To be absolutely clear, delays in cluster investigations are not about the response, which is immediate. We need everyone to be honest about who their close contacts are, where they work, and where they’ve been. Every time. For everyone’s sake. 1/2
— Chief Health Officer, Victoria (@VictorianCHO) October 13, 2020
Andrews urged all Shepparton residents who visited hotspot locations at particular times to be tested and isolate for 14 days, regardless of symptoms. Any symptomatic locals have also been urged to come forward.
“What has occurred in Shepparton will require an urgent public health response and that has been brought to this task … I know just like Kilmore, they will respond to this challenge. They will come forward and the early reports are many people have already presented for testing,” he said.
People waiting to be tested reportedly faced six-hour waits on Wednesday.

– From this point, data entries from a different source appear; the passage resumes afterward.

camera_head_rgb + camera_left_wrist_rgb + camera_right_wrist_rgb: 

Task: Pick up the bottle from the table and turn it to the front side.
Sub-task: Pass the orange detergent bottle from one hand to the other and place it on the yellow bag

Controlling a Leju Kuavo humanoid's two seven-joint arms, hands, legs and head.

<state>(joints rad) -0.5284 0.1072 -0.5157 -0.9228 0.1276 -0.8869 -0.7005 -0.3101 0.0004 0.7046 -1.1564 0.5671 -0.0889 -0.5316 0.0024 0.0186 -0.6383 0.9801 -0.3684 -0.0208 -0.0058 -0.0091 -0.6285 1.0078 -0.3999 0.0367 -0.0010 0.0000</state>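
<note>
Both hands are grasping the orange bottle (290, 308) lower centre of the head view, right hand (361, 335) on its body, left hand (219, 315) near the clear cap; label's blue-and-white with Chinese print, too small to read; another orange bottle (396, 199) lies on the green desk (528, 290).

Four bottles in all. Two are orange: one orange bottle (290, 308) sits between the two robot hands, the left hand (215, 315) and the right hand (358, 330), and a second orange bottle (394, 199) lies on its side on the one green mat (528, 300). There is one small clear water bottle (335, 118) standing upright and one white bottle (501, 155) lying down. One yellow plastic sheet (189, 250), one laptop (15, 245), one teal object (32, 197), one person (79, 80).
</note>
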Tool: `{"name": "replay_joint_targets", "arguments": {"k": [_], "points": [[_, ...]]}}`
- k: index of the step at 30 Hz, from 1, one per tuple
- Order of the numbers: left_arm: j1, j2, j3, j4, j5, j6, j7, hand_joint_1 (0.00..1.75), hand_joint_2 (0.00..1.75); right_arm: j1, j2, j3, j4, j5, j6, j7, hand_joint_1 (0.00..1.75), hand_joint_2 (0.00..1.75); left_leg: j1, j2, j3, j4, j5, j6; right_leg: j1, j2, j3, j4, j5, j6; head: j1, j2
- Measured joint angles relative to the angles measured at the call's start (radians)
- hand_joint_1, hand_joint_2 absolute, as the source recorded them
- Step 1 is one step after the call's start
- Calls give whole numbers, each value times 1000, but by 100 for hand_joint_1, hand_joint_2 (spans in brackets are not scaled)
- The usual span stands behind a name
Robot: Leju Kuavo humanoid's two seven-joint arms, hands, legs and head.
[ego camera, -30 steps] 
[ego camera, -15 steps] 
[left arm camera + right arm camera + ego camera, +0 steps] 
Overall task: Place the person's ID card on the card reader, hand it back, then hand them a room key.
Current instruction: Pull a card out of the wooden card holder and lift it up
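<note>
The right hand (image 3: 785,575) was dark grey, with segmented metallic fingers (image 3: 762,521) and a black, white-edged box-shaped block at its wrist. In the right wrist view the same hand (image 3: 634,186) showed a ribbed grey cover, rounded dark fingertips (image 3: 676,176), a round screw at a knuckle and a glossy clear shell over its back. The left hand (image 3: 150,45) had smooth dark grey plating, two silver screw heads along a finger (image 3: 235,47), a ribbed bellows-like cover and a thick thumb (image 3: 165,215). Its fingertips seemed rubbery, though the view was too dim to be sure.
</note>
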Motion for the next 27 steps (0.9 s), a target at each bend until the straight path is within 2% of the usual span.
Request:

Shepparton has a high immigrant population and a large number of low socioeconomic residents, potentially increasing the population’s vulnerability to the virus.
Andrews said the small number of positives from more than 16,000 tests on Wednesday was a good sign.
“That is a very strong outcome. It is one that gives the very clear sign that the numbers are coming down, whether they are coming down as fast as we hoped, that is another matter. We will need to see the days between now and Sunday unfold”.
Melbourne is expected to have some restrictions lifted on Sunday, but not all those originally indicated by the metro roadmap.
According to the Courier-Mail, the woman lived in Townsville but travelled through Cairns and Brisbane before flying to Melbourne on 7 October. The Queensland health minister, Steven Miles, said a number of people had been asked to isolate for 14 days.
Queensland recorded no new cases on Wednesday.